The company yesterday reported a net profit of $4.4 million for the six months to January 31 this year, which excluded the costs of listing on the stock exchanges and associated tax deductions.
The net profit compared to a $2.4 million loss in the prior period, caused by the interest costs of servicing debt while Kathmandu was still a private equity-owned company.
Kathmandu's shares floated at $2.22 when first listed last November, and were up 19c at $2.38 yesterday.
The share price hit a low of $1.90 last month.
The company opened eight new stores in Australia and New Zealand during the latest reporting period, including one in Onehunga and another in Timaru.
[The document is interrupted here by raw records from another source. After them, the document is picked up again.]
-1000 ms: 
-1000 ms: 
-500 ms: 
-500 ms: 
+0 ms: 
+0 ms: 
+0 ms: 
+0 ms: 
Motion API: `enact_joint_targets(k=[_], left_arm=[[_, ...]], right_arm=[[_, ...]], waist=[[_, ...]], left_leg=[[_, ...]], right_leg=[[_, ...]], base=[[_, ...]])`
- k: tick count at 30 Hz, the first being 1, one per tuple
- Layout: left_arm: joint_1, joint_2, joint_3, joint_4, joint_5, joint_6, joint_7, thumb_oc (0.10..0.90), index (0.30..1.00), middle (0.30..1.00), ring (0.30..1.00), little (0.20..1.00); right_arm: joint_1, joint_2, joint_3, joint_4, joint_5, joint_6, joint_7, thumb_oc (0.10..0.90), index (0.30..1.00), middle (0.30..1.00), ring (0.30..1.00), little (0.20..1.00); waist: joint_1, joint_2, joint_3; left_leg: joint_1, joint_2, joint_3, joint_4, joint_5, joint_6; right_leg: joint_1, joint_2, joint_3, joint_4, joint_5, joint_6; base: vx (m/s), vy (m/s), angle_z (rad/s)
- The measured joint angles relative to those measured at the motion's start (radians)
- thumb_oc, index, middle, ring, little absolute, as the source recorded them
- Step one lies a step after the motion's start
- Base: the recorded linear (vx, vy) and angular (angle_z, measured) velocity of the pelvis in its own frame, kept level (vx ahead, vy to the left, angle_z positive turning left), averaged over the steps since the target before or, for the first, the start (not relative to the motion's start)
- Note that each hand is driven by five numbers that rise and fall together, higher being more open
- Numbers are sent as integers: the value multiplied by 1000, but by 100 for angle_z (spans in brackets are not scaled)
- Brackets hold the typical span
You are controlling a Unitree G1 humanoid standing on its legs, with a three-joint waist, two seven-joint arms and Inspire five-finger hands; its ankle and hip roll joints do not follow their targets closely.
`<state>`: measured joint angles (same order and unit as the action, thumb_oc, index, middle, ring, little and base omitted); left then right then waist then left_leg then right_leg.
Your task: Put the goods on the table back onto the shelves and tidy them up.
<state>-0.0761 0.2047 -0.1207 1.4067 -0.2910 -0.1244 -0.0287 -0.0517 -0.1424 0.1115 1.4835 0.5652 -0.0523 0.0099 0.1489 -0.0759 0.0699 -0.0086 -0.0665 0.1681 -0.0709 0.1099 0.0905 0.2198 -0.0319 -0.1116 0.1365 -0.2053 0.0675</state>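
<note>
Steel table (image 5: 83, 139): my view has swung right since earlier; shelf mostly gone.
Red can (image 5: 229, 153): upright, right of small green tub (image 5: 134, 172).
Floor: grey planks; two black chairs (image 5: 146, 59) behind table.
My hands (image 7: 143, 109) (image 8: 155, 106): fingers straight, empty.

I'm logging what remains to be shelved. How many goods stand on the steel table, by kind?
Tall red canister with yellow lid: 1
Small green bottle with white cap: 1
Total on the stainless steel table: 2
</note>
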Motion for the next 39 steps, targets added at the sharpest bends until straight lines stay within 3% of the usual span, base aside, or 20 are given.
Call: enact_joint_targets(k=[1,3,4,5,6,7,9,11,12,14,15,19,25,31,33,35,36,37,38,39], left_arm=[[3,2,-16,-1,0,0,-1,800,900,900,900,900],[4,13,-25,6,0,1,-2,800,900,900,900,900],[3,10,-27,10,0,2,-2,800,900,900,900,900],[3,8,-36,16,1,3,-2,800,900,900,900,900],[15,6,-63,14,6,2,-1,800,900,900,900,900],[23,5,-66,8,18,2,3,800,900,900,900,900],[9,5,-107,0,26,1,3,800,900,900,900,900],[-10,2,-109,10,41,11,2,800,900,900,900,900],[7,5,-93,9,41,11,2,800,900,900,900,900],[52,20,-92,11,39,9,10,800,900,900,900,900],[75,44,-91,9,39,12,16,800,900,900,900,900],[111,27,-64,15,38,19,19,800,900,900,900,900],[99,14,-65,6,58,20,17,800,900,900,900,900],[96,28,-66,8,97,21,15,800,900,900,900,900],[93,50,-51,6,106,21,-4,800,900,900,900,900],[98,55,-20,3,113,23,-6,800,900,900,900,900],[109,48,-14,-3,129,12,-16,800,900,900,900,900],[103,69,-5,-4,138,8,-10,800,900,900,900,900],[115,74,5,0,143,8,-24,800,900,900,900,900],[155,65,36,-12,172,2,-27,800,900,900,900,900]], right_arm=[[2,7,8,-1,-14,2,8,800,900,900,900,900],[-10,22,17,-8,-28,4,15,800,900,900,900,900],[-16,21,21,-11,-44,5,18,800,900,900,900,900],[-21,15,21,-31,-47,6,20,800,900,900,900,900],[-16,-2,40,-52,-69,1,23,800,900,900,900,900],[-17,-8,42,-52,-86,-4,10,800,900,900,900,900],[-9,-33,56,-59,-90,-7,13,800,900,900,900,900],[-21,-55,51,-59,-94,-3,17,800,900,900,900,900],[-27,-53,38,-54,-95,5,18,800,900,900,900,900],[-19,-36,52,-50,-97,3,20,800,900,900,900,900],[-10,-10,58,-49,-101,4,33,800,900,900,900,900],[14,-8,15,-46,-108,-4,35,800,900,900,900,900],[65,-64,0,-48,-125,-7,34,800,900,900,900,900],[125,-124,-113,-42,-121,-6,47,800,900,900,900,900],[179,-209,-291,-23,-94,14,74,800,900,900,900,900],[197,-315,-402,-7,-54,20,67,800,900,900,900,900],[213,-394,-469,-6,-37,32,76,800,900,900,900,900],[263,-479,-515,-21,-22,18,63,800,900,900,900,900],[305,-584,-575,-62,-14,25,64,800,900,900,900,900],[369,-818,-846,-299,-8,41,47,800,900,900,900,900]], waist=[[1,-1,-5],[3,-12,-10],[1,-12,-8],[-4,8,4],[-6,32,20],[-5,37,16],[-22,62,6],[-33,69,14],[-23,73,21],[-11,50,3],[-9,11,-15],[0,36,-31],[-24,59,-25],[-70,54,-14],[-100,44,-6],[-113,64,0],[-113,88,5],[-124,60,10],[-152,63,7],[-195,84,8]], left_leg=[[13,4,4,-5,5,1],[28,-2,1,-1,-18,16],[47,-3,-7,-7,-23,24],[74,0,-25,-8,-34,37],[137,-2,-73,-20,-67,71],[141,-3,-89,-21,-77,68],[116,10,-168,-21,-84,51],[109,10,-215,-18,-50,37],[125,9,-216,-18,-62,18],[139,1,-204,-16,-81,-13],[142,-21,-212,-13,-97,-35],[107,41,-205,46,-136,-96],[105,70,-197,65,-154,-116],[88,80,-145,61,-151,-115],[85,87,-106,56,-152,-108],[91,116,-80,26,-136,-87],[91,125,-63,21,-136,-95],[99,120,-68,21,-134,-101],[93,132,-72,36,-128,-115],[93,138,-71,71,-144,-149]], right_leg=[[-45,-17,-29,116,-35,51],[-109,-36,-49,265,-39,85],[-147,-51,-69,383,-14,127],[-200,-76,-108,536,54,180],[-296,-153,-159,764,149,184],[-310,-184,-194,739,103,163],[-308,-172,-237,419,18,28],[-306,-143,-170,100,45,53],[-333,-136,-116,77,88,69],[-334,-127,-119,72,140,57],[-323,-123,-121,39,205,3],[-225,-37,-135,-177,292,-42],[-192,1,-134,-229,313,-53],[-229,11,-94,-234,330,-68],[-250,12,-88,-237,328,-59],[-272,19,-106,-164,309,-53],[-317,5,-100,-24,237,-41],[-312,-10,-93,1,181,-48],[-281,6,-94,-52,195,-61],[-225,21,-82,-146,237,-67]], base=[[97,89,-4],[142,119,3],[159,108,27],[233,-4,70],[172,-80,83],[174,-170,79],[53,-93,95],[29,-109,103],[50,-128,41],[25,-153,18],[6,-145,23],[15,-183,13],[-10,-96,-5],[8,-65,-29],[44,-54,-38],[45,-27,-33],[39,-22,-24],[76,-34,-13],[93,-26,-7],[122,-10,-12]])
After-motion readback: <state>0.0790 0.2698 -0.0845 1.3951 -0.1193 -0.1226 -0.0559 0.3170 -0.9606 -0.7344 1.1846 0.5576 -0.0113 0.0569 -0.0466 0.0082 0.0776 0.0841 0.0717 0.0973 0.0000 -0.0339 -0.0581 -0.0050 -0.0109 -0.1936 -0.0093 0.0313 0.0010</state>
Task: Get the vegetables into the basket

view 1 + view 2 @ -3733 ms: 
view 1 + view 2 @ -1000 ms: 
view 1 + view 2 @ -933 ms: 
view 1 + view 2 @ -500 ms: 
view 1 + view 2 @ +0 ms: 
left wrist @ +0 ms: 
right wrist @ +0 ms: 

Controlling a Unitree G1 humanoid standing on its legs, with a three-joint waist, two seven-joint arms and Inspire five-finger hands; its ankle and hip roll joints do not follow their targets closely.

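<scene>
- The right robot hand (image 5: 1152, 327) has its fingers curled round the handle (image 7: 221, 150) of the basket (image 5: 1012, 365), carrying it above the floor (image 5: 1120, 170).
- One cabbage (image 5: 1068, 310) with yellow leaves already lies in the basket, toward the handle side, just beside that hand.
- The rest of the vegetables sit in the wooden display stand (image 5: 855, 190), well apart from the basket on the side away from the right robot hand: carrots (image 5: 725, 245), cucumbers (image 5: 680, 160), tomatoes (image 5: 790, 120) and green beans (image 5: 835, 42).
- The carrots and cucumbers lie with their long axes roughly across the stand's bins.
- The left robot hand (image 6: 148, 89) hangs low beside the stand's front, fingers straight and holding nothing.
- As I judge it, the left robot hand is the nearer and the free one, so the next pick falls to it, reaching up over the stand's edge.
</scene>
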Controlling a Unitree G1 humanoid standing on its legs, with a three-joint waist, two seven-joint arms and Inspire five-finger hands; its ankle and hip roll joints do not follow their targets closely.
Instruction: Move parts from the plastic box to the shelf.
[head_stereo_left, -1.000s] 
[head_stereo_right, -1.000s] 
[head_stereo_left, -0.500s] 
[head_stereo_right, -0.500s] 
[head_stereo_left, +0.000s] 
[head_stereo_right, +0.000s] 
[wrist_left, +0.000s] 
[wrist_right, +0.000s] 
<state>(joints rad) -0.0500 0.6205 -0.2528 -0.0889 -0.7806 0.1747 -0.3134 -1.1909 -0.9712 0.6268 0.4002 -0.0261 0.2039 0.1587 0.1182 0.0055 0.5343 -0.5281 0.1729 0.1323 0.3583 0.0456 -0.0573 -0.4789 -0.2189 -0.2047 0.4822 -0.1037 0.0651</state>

Kathmandu operates 85 stores across Australia and New Zealand, and plans to increase that number to 152.
Kathmandu chief executive Peter Halkett said the company benefited from Aussies and Kiwis holidaying closer to home because of the recession.
An increase in the number of people taking camping holidays had contributed to growth in Kathmandu's camping brand - Base Camp.
"We've ensured that we've kept very tight control of our costs and our margins to ensure that that increase in sales and profitability flowed through to the bottom line," he said.
Halkett said Kathmandu expected overall economic conditions to improve, but there were still uncertainties in the short term.
The effect of the federal Government's stimulus package in Australia was easing off, he said, which made like-for-like improvement on subsequent reporting periods challenging.
Halkett said recovery in New Zealand was fickle.
"It can be up one minute and down the next - very unpredictable."
The biggest influences on Kathmandu's full year result would be the success of the company's Easter and winter sales, which made up a large proportion of total revenue, Halkett said.
"Being a winter-orientated brand we need a good cold winter."
He said the brakes would be put on expansions in the Britain, where Kathmandu operates seven stores in Brighton, Bristol and London.
"We're not intending to expand in that area for some time yet." UBS Investment Research analyst Ray David said growth in the company was expected to come from an increase in the number of Australian stores.
"Kathmandu's New Zealand store base can be generally classified as mature, with current New Zealand sales equating to $21.70 per capita.
"This is almost three times the size of Australian revenue catchment, indicative of the opportunity in Australia."
Kathmandu forecasts full-year net profit to be $30.9 million - a forecast backed up by UBS Investment Research.